Un directeur peut citer les résultats obtenus par son étudiant si ce dernier les a déjà publiés dans son mémoire, sa thèse ou un article soumis pour publication. Toutefois, le directeur doit mentionner la source des résultats qu'il utilise, et ce même s'ils résultent de la participation de ses étudiants aux recherches effectuées en laboratoire. Il en est de même lorsque l'étudiant cite dans son mémoire ou sa thèse les résultats de son directeur. Comme dans toute utilisation de données provenant d'une autre source, cette dernière doit être mentionnée.
De plus, sauf dans des situations d'exceptions, un directeur ne peut pas publier les résultats obtenus par un étudiant avant que ce dernier ne termine la rédaction de son mémoire ou de sa thèse - à moins que l'étudiant ne soit désigné comme coauteur de l'article.
Bref, personne ne peut s'approprier les résultats obtenus par un tiers puisque les résultats de recherche relèvent du droit d'auteur et que tous doivent respecter les normes de probité intellectuelle.
L'équipe de recherche dont je fais partie est à l'origine d'une invention, Qui en est le titulaire?
À l'Université de Montréal, si un membre de la communauté universitaire crée une Suvre dans l'exercice de ses fonctions ou en utilisant les ressources de l'Université, la propriété intellectuelle de cette Suvre est partagée entre l'Université et le créateur. Il a droit à une part des revenus découlant de son exploitation.
Je me pose des questions sur une situation précise. Que dois-je faire?
La FAÉCUM vous offre les services d'un Conseiller en règlements. La manière la plus simple d'obtenir réponses à vos questions est de venir le consulter!
Les règles sur la propriété intellectuelle comportent des nuances qui nécessitent l'étude approfondie de chacun des litiges en ce domaine. Il pourra vous éclairer sur ces nombreuses nuances. C'est pourquoi il est préférable, avant d'entreprendre toute action, de vous informer de vos droits et obligations auprès du Conseiller en règlements de la FAÉCUM. Dans le doute, mieux vaut demander conseil!

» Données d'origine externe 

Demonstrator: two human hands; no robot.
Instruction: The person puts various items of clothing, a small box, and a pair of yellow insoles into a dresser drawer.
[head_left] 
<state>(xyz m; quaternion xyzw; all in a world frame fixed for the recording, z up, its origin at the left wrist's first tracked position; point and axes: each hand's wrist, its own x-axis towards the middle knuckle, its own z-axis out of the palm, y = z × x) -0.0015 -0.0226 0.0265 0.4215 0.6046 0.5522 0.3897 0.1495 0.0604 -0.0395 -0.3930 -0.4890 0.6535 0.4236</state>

De nouvelles avancées dans le domaine de la propriété intellectuelle
En décembre 2006, le ministre du Développement économique, de l'Innovation et de l'Exportation du gouvernement Charest, M. Raymond Bachand, a présenté sa stratégie québécoise de la recherche et de l'innovation (SQRI) intitulée Un Québec innovant et prospère. Il y affirme que « pour se démarquer des autres économies et ainsi assurer sa prospérité, le Québec doit miser sur la recherche et l'innovation ».
Pour atteindre ses objectifs, le gouvernement libéral souhaite accroître la valorisation de la recherche universitaire. À la FAÉCUM, nous partageons cette volonté de mettre en valeur les travaux des chercheurs - parmi lesquels se trouvent plusieurs étudiants. Cependant, ce gouvernement donne une connotation très commerciale à cette démarche de mise en valeur : par « valorisation », le gouvernement entend « mieux commercialiser la recherche pour maximiser les retombées des investissements consentis ». Il affirme même que « sans commercialisation, les efforts associés à la recherche restent lettre morte et les dépenses en recherche deviennent des investissements improductifs pour la société » !
Par conséquent, pour 2007-2008, les associations étudiantes membres de la FAÉCUM lui ont confié le mandat de faire pression afin que l'Université effectue une évaluation de sa Politique sur la propriété intellectuelle en regard des implications de la SQRI. L'objectif est que le produit de vos efforts vous soit entièrement reconnu.
En cours d'année, la FAÉCUM vous tiendra au courant des développements dans ce dossier. D'ailleurs, un guide complet d'information sur la propriété intellectuelle sera bientôt disponible sur le site Internet de la FAÉCUM.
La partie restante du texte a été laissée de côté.